**WORK TO BE COMPLETED**: The reply must repeat the listing below exactly and carry none of its pictures.

□ □ □

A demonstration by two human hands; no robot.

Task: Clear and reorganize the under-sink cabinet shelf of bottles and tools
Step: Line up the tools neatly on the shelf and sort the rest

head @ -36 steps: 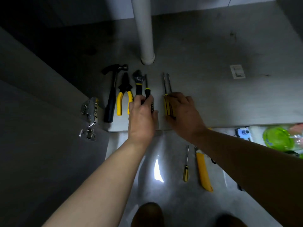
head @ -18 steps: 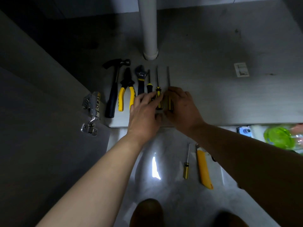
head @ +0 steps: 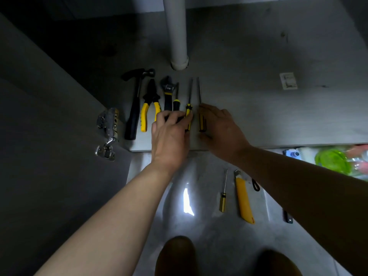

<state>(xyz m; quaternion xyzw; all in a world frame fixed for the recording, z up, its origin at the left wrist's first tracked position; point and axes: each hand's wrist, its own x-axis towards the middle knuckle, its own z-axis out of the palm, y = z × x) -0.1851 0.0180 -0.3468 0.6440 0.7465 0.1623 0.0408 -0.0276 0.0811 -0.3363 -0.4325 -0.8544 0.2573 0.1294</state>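
Touching adjacent screwdrivers [head: 188, 108] [head: 201, 122], left hand [head: 171, 134], right hand [head: 223, 130]; sticker [head: 288, 81] illegible

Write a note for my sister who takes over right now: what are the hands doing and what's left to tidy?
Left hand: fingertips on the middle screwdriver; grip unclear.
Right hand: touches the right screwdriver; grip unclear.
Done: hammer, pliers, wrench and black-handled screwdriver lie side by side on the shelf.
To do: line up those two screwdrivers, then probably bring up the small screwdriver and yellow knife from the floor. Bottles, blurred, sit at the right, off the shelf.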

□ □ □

**SOLUTION FOR THIS TASK**:
A demonstration by two human hands; no robot.

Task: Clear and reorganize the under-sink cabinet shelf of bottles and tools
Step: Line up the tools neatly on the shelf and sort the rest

head @ -36 steps: 
head @ -18 steps: 
head @ +0 steps: 

<state>(xyz m; quaternion xyzw; all in a world frame fixed for the recording, z up, its origin at the left wrist's first tracked position; point and axes: each hand's wrist, its own x-axis towards the middle knuckle, its own z-axis out of the palm, y = z × x) -0.1851 0.0180 -0.3468 0.6440 0.7465 0.1623 0.0408 -0.0276 0.0811 -0.3363 -0.4325 -0.8544 0.2573 0.1294</state>
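Touching adjacent screwdrivers [head: 188, 108] [head: 201, 122], left hand [head: 171, 134], right hand [head: 223, 130]; sticker [head: 288, 81] illegible

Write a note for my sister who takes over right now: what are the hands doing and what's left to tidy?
Left hand: fingertips on the middle screwdriver; grip unclear.
Right hand: touches the right screwdriver; grip unclear.
Done: hammer, pliers, wrench and black-handled screwdriver lie side by side on the shelf.
To do: line up those two screwdrivers, then probably bring up the small screwdriver and yellow knife from the floor. Bottles, blurred, sit at the right, off the shelf.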

No part of the exercise remains open.